While better-than-forecast data has helped push stocks to fresh highs, it has also lifted odds of a Federal Reserve interest-rate increase. Traders are pricing in a 45 percent chance of higher borrowing costs by December, up from about 21 percent two weeks ago, and a less than 8 percent probability after the two-day equity selloff following the Brexit vote.

“The turn in economic data is what the stock market move has been discounting, stronger economic news and better earnings in the second half of the year,” Doug Ramsey, the chief investment officer of Leuthold Weeden Capital Management LLC, said in an interview on Bloomberg TV. “The S&P held very firm and this move off the February lows, and even more recently off the Brexit lows has been very powerful and broad.”

In Friday’s trading, the CBOE Volatility Index fell 5 percent to 12.10, declining for the seventh time in eight days. The measure of market turbulence known as the VIX yesterday snapped its longest streak of declines in three months with its biggest climb since June 24, the day after the Brexit vote.

Phone companies rose the most among the S&P 500’s 10 main industries, as AT&T Inc. and Verizon climbed more than 1 percent. AT&T was on pace for its best day in three weeks, with analysts generally positive on its quarterly results. Industrials fell for a second day after reaching an all-time high on Wednesday.

GE and Honeywell dragged down the industrial group, losing more than 2 percent. GE sank after its quarterly report showed orders fell 2 percent in the second quarter -- and tumbled 16 percent when excluding the effects of acquisitions and currency shifts. Honeywell cut its 2016 sales forecast amid sluggish global growth and lower demand for energy-related products and services.

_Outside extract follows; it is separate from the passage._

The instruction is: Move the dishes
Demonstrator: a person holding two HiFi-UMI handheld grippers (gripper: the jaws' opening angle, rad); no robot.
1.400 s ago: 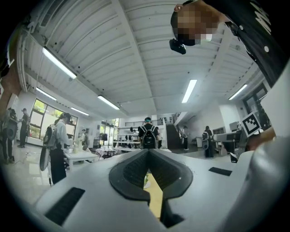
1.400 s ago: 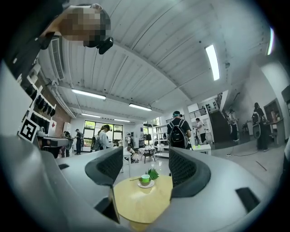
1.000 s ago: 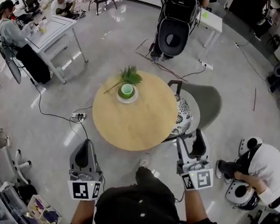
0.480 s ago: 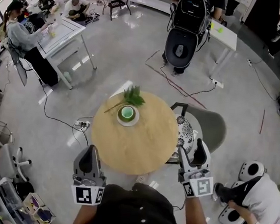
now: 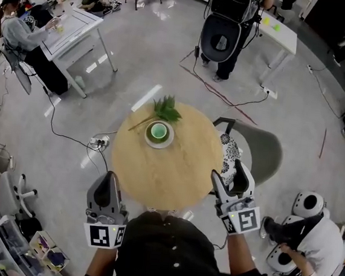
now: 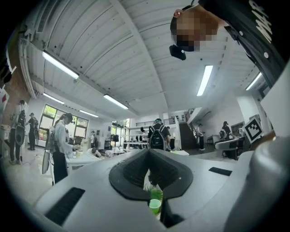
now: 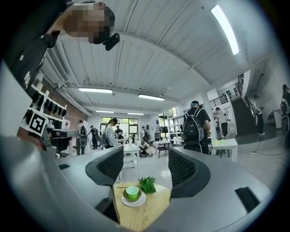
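Table (image 5: 169,176): round, wooden; green cup (image 5: 158,130) on white saucer (image 5: 168,142), far side.
Left claw (image 5: 107,183): closed, empty, near-left edge.
Right claw (image 5: 228,173): jaws apart, empty, near-right edge.

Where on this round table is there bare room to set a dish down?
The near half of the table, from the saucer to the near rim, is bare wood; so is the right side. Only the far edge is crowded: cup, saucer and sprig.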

Technology companies rose, despite the group being home to the benchmark’s two biggest losers today. PayPal Holdings Inc. tumbled 7.1 percent on concern about the cost implications of a new agreement between the digital payments company and Visa Inc. Skyworks Solutions sank 8.7 percent, the most in nine months, after its quarterly gross margin was short of estimates, even as revenue and profit beat predictions.